Le 3 février on fête déja le retour du printemps avec le setsubun (évidemment c'est ce jour là que la pluie a décidé de se changer de temps en temps en neige, plus printanier tu meurs). La tradition veut aussi que l'on chasse les démons à coup de haricots de soja et qu'on appelle le bonheur à rentrer dans le foyer.

En famille le père recouvrira donc son visage d'un masque de démon tandis que les enfants le chasseront hors de la maison en lui lançant des mame (haricots de soja) et en criant oni ha soto (les démons, dehors !) puis fuku ha uchi (le bonheur, à l'intérieur !). Bon après c'est la mère qui se tape tout le ménage mais ça c'est un autre problème (encore qu'on est sensé manger les mame donc il vaut mieux que le ménage ait été fait au préalable).

Bien entendu les temples et sanctuaires ne sont pas en reste. A Nara on avait droit à trois mamemaki (lancer de haricots) dans trois endroits différents. D'abord au sanctuaire de Hachiman, où, avant le mamemaki on pouvait voir un tauematsuri (festival pour le repiquage du riz). Ce genre de matsuri est très fréquent au Japon pour qui la riziculture est primordiale.
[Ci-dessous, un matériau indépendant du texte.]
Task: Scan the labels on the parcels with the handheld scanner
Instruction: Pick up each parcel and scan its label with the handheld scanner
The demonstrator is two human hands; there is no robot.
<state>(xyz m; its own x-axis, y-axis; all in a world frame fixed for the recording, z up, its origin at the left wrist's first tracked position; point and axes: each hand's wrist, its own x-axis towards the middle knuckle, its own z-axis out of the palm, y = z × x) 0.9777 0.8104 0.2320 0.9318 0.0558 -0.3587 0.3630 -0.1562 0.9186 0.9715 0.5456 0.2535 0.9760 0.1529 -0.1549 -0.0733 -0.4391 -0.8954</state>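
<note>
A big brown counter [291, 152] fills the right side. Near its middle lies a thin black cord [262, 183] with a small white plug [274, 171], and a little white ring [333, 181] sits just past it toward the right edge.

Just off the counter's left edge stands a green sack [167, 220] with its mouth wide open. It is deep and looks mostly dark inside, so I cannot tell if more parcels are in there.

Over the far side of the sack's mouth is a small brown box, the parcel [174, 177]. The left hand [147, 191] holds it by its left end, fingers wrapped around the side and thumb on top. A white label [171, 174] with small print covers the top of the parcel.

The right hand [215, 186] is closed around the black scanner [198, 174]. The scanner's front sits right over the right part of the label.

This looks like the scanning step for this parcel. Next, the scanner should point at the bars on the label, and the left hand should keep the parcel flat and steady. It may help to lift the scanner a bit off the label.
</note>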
Ici un homme masqué reproduisait divers gestes du riziculteur, dont le passage de la charrue avec un boeuf symbolisé par un jeune garçon.





A la fin de la courte cérémonie, tous les protagonistes du matsuri se sont mis à nous lancer des sachets de haricots, provoquant un joyeux bazar.




Les enfants ayant participé au mini matsuri posent après le mamemaki


Les petits sachets de mame attrapés au vol

Un peu plus tard dans l'après midi c'était au tour du Nigatsudô, un des bâtiments rattaché au Tôdai-ji. Normalement les moines lancent divers sachets du Nigatsudô tandis que la foule, en contrebas, se bat pour récupérer les lots les plus rares contenant une clochette, signe de bonheur. Il y a pele mele d'énormes sachets de cacahuètes, des anman (pain à la purée de haricot rouge), d'énormes sachets remplis de diverses sucreries et de balles rebondissantes, et de petits sachets contenant une clochette (ronde ou carrée, la plus rare des deux) et un petit sachet de mame. Vu la taille (et le poids) de certains sachets, il doit surement y avoir chaque année quelques mamies assomées par des cacahuètes (c'est ce qu'on appelle le karma, fallait pas pousser les autres au musée).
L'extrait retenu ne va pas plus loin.